Buat yang tinggal di Pulau Jawa, pernah jalan-jalan ke luar Pulau Jawa nggak? Suka merhatiin nggak gimana transportasi umum di kota-kota di luar Jawa yang disinggahin? Hebat ya? ternyata angkutan umumnya sama. Sama-sama angkot kecil, suka ngetem dan berhenti sembarangan, banyak jumlahnya, nggak nyaman dan bikin macet.
Pernah merhatiin trotoarnya nggak? Eh ternyata sama juga ya, banyak yang nggak enak buat jalan kaki dan banyak yang dipake sama tukang dagang kaki lima (untung bukan kaki seribu). Pernah nyoba nyeberang di persimpangan yang ada lampu lalu-lintasnya nggak? Sama susahnya kan sama di Jawa? Gambar orang yang nandain boleh nyeberang kalau warnanya hijau selalu berwarna merah, terus mobil/motor dapet hak istimewa “belok kiri langsung!”. (Jadi inget perempatan Pasar Simpang sama perempatan Jl.Merdeka deket BIP, kalau nyeberang harus penuh perjuangan. Meleng sedikit, bisa dipanggil “anjing!” sama yang naik mobil atau motor. Sadis euy!).
Pernah ngerasain macet nggak? Pasti dong! Kalau jalan di Indonesia nggak ada macetnya, belum komplit namanya. Ibaratnya, bagai malam tak berbintang atau bagai sayur tanpa garam. Wuih, jadi inget rayuan gombal masa berpacaran!
Terus pernah mikirin dan nanya dalam hati nggak: “koq bisa ya semuanya sama amburadulnya? dari Sabang sampe Merauke minus Tim-Tim karena udah milih jadi negara sendiri lepas dari NKRI (Negara Kita Republik Indonesia)” Pasti pernah deh, hayo ngaku aja!
Kalau saya sering tuh terheran-heran. Bukan apa-apa, ya cuman heran aja, koq ya nggak ada kepala daerah di salah satu kabupaten/kotamadya/propinsi di Indonesia yang berani tampil beda, misalnya: angkutan umum di daerah yang dia pimpin jauh lebih nyaman, trotoarnya juga nyaman, tempat nyeberangnya uenak tenan, terus macetnya ya nggak kebangetan. Nggak ada yang kreatip kali ya? Kasihan juga ya? Padahal mereka pasti kan udah sering jalan-jalan studi banding sambil shopping ke luar negeri yang sistem transportasi, fasilitas umum dan fasilitas sosialnya OK punya.

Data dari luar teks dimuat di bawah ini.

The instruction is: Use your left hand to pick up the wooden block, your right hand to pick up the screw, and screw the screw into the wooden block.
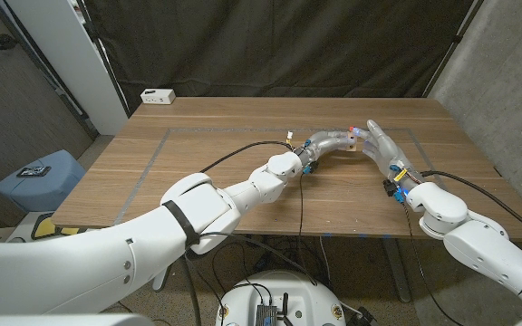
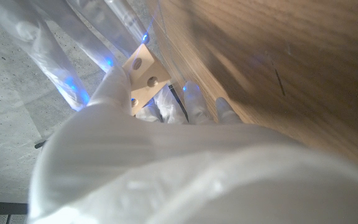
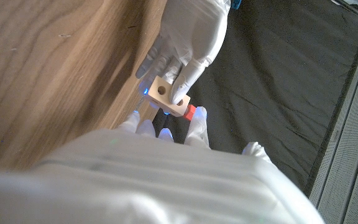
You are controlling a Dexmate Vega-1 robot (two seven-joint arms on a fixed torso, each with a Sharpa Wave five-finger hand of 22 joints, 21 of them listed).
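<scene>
Above the middle of the desk, the left hand grips the wooden block, holes showing. The right hand meets it from the right, fingers pinching a red-headed screw against the block. A white box sits at the far left corner.

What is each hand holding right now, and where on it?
The left robot hand grips the wooden block by its sides. The right robot hand holds the red-headed screw at the block.
</scene>
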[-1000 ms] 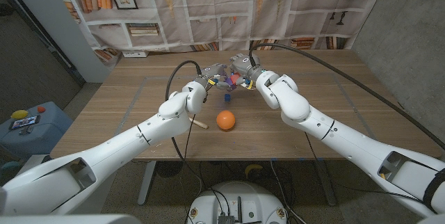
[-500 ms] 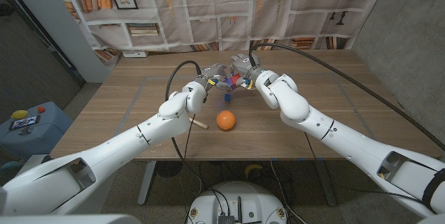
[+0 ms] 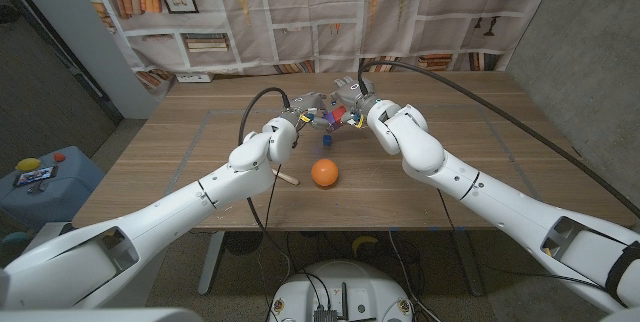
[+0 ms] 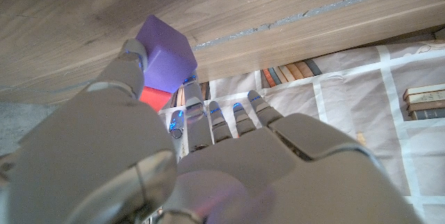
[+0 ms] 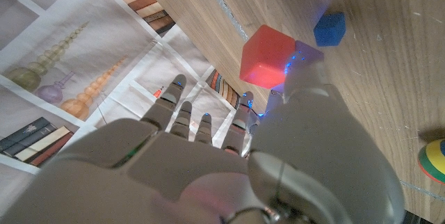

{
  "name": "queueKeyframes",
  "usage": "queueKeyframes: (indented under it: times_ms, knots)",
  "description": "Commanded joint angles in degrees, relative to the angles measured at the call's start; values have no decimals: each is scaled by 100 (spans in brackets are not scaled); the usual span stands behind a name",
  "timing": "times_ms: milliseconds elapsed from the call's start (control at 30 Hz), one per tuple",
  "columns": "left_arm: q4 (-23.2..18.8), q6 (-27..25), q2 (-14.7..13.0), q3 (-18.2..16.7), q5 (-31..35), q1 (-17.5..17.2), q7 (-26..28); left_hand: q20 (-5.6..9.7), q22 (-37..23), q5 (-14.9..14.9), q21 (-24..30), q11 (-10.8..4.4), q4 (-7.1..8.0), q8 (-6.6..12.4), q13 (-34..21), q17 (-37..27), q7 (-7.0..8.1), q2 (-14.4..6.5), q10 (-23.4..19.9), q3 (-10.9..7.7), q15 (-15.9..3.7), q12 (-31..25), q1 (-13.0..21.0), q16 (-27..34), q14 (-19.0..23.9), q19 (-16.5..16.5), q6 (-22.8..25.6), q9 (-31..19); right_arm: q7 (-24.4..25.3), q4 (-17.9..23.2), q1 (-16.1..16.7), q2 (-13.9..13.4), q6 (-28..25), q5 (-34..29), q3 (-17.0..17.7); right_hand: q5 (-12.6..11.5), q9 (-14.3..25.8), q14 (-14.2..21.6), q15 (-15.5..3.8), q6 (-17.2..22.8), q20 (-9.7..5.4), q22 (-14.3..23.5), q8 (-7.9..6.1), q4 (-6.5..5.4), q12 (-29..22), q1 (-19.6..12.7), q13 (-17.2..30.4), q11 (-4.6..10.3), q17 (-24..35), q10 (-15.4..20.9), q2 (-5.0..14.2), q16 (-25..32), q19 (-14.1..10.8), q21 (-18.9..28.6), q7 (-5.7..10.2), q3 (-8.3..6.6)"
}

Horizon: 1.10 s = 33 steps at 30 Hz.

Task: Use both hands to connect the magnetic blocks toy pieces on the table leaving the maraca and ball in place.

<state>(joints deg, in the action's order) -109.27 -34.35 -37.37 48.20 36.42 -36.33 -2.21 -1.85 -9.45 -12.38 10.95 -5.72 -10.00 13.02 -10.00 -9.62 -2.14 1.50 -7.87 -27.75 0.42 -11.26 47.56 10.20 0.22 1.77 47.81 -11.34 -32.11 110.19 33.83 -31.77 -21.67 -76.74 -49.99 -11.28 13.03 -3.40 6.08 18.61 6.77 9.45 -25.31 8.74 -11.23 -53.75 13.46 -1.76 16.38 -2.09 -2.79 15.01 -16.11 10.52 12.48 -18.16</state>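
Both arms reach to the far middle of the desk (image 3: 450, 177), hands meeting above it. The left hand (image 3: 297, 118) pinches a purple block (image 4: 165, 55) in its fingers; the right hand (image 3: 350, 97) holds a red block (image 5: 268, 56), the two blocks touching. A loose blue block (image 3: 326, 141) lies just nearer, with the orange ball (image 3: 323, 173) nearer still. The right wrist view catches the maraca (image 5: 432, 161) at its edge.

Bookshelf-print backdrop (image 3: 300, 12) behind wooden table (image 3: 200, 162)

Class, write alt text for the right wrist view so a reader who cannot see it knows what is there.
The robot's right hand, seen from behind, holds a red block at its fingers, with a purple block touching the red one. A small blue block lies apart on the wooden table, and a printed bookshelf backdrop hangs beyond.
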Motion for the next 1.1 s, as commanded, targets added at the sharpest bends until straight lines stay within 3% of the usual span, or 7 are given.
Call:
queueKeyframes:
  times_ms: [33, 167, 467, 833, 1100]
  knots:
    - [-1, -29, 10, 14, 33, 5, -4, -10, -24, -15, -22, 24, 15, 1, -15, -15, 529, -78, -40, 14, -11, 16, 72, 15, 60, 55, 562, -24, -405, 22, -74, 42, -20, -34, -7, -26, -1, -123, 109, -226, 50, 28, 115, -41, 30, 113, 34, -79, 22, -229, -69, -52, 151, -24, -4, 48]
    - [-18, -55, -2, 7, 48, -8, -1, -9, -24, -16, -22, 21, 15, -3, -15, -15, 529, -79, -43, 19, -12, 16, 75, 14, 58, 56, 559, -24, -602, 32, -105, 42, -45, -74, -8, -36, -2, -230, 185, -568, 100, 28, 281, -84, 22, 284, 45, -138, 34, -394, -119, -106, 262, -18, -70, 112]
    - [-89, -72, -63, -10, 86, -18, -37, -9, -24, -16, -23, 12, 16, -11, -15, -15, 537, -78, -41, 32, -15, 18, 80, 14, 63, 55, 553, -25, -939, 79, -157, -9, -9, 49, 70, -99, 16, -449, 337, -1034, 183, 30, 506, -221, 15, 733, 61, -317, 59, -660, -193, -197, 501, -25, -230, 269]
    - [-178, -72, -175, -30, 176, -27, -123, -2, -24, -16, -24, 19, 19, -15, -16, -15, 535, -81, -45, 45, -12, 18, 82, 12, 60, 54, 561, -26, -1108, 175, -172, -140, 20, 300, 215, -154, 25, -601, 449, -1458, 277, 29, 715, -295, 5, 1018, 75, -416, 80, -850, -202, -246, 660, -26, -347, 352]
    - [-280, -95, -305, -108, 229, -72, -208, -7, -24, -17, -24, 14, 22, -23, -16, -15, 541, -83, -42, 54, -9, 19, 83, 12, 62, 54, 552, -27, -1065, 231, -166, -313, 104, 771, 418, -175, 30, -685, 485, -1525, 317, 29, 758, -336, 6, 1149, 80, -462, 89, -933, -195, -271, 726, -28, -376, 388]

Ya bener sih, mau udah ngelihat yang bagus-bagus, kalau dasarnya memang nggak kreatip, ya gitu: bengong dan bingung!. Apalagi kalau jadi kepala daerahnya cuman modal ijasah palsu, uang sama katabelece! Pasti deh tambah nggak mutu! Yang kasihan ya kita-kita juga, yang sama mereka suka disebut sebagai “rakyat”.
Kadang-kadang saya suka berpikir “sadis”: jangan-jangan yang jadi pemimpin di negeri kita itu kebanyakan adalah PC (produk cacat) yang nggak lulus QC (quality control) alias BS (barang sisa). Lho, tapi koq bisa jadi pemimpin? Ya bisa dong, PC atau BS kan biasanya diobral biar laku. Jadi pakai pendekatan “obral” sesuai selera konsumen biar kepake. Obral ke sini-ke situ, titipin ke sini-ke situ, dst… dst… Lha, konsumennya siapa? Siapa lagi kalau bukan cukong-cukong yang targetnya memang cari untung.
Terus, solusinya gimana? Ya susah-susah gampang (kata “susah” diulang dua kali sementara kata “gampang” nggak diulang, artinya lebih banyak susahnya daripada gampangnya), masukin aja ke dalem karung terus buang deh ke TPA (tempat pembuangan akhir). Bener kan banyak susahnya! Siapa coba yang bisa masukin beliau-beliau ke dalem karung? Lha wong mau ketemu aja susahnya minta ampun, harus lewat satpam yang kumisnya melintang kaya jepitnya kalajengking.
Ah saya mah bisanya ngomong doang! Sok coba nanti kalau diangkat jadi pemimpin, belum tentu juga inget sama yang diomongin sekarang! Apalagi kalau udah banyak dapet fasilitas: uang makan, uang seragam, pakaian olah raga, mobil dan rumah dinas, de-el-el. Lidah mah tak bertulang, ngomong mah gampang!
Aduh maap atuh kalau gitu! Koq saya dimarahin sama saya juga? Koq jeruk minum jeruk? Jadi inget Joshua waktu masih ngetop jadi bintang iklan! Udah ah… maap ya kalau gaya bahasanya amburadul dan sarkastis.